HDL is then responsible for transporting cholesterol from your cells back to your liver.  




Hence, when we consume large amounts of LDL, commonly found in saturated fat, it may accumulate in our arteries, harden and form plaque.  Sound familiar?


What if that were true, but we were missing some information? What if there were two types of LDL cholesterol? A large buoyant LDL (type A) and a small dense LDL (type B).  What if 80% of blood LDL is type A and is too big to get underneath the cells lining the blood vessels, making it impossible for it to thicken the artery walls?  What if it were actually type B because it sinks and is small enough to thicken the artery wall by getting underneath the blood vessel cells?

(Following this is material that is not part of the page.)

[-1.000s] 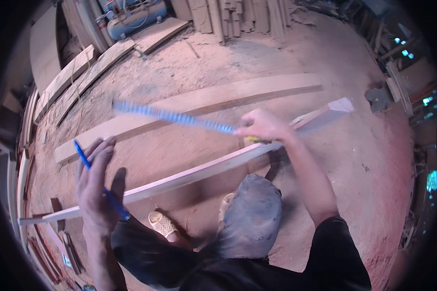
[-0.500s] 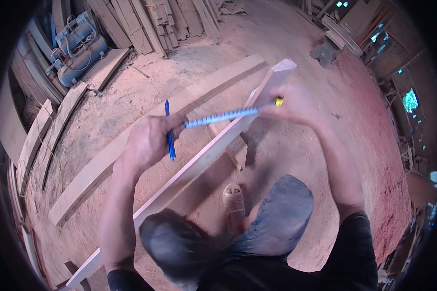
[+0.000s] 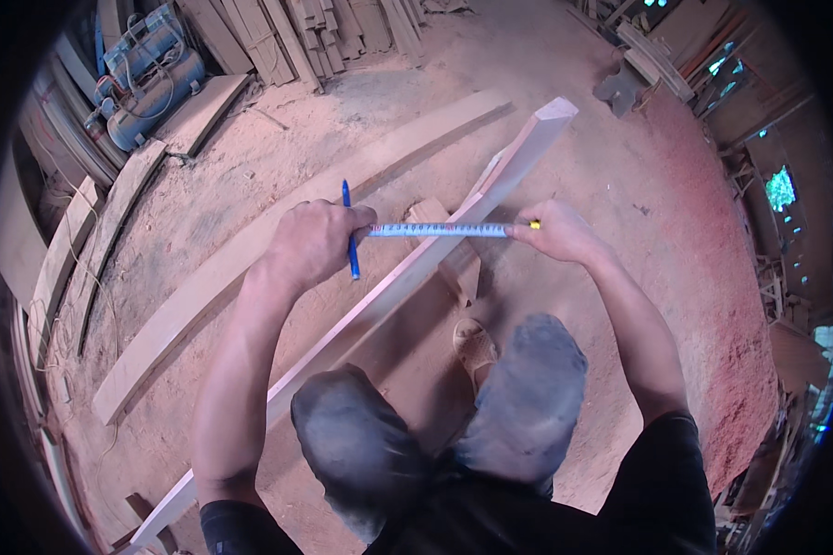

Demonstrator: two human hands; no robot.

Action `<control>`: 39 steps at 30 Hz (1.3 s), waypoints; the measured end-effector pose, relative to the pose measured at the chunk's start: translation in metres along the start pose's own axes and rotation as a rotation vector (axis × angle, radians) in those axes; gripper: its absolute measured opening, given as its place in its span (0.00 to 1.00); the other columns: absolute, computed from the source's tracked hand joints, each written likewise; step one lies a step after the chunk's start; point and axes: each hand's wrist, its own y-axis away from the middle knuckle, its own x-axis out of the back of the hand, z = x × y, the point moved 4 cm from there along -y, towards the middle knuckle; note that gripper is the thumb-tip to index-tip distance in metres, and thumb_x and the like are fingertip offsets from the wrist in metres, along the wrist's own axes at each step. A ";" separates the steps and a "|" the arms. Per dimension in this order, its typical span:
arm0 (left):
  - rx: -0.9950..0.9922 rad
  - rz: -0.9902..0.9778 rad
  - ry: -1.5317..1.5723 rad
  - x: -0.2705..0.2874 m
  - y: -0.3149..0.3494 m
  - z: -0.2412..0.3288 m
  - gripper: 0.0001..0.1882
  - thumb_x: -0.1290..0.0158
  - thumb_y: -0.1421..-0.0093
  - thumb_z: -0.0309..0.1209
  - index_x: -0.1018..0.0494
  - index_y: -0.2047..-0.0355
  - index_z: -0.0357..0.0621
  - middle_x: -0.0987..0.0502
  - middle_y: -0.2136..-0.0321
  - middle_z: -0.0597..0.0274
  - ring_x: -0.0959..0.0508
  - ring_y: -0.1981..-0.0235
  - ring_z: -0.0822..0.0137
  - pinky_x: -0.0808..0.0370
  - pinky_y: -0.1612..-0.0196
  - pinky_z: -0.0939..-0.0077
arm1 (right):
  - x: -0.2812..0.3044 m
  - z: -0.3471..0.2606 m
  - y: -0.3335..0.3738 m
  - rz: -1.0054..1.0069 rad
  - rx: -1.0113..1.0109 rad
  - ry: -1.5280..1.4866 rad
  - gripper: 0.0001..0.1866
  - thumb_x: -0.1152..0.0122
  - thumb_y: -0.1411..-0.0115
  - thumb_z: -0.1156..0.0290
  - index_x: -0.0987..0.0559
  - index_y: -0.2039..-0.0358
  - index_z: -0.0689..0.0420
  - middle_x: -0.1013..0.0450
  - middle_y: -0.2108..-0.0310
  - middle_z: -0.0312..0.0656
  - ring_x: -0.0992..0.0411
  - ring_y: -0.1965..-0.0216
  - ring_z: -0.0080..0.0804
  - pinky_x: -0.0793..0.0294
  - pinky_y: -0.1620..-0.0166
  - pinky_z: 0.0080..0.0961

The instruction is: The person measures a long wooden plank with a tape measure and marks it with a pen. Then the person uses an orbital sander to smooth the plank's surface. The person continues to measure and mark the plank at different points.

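A white tape measure [image 3: 440, 229] stretches nearly level between my hands, crossing above a long, narrow wooden beam [image 3: 379, 298]. My left hand [image 3: 310, 242] is closed round one end of the strip. The same hand grips a blue pen [image 3: 354, 261], which stands roughly upright between the fingers. At the other end, my right hand [image 3: 562, 231] pinches the tape, and a small yellow piece shows at its fingertips. The beam slants from lower left to upper right and rests across a wooden block [image 3: 461, 275]. Whatever lies inside my left fist is hidden.
A broad curved board [image 3: 190, 310] lies on the dusty floor beyond the beam. A blue air compressor [image 3: 162, 97] stands at the far left, near leaning planks [image 3: 268, 42]. Reddish sawdust [image 3: 736, 398] is heaped along the right. My knees are close below the beam.
My left hand has shifted right and slightly up with the pen. My right hand has come down a little, and the slanted tape is now nearly level and sharper.
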 end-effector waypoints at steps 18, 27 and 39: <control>0.253 -0.237 0.359 -0.127 0.020 -0.045 0.09 0.41 0.35 0.30 0.18 0.56 0.45 0.18 0.69 0.42 0.16 0.65 0.43 0.21 0.59 0.51 | -0.084 -0.006 -0.151 -0.169 0.456 0.158 0.18 0.27 0.43 0.54 0.11 0.62 0.54 0.17 0.66 0.53 0.18 0.60 0.53 0.21 0.53 0.47; 0.382 -0.282 0.288 -0.138 -0.031 -0.006 0.13 0.43 0.32 0.38 0.18 0.53 0.46 0.16 0.65 0.42 0.16 0.60 0.41 0.21 0.54 0.49 | -0.080 -0.001 -0.174 -0.324 0.473 0.203 0.20 0.25 0.45 0.52 0.11 0.61 0.54 0.16 0.63 0.53 0.18 0.57 0.54 0.21 0.51 0.49; 0.638 -0.012 0.563 -0.156 0.007 -0.012 0.09 0.43 0.33 0.30 0.19 0.55 0.42 0.19 0.71 0.46 0.16 0.67 0.55 0.22 0.58 0.59 | -0.073 0.002 -0.183 -0.388 0.447 0.224 0.19 0.24 0.46 0.54 0.12 0.60 0.55 0.16 0.62 0.52 0.18 0.55 0.53 0.20 0.50 0.47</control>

From this information, it sounds like type B is the destructive form of LDL.  While dietary fat DOES raise LDL, it’s normally type A.  A rise in type B is seen in response to carbohydrate intake.  While we can change our LDL levels with fat intake, it greatly increases our risk for atherosclerosis when carbohydrates are consumed.  So who’s to blame? Saturated fat? Or carbohydrates?


Thanks research for bringing up yet ANOTHER unanswered question. Now I’ll ask you again…   



What other lifestyle changes are you willing to make? 



Can you reduce your sugar intake? Can you increase your omega-3 intake?  Can you stop over consuming omega-6’s? Can you start exercising? Can you stop smoking?


There’s not one specific reason for a heart attack.  It’s easy for us to play the victim while blaming some poor culprit (saturated fat) for our years of self-abuse. In reality, it might just be a combination of bad habits that lead to our demise.  Does saturated fat cause heart attacks? Maybe.  But could you have reduced the risk? Absolutely. 


Maybe it’s time to stop playing the blame game and take responsibility for our actions. 







Berry, K.D. (2017).  Lies My Doctor Told Me.  Holiday, TN: Berry Pharmacy, LC


Katherine (2016).  Ancel Keys and the Seven Countries Study: A Response to “The Sugar Conspiracy”.  Nutrition Wonk, April 13th. 


Lustig, R.H. (2012).  Fat Chance: Beating the Odds Against Sugar, Processed Food, Obesity, and Disease.  New York, NY: Penguin Random House, LLC.  


Pett, K.D., Kahn, J., Willett, W.C., Katz, D.L. (2017).  Ancel Keys and the Seven Countries Study: An Evidence-Based Response to Revisionist Histories.  White Paper, August 1st.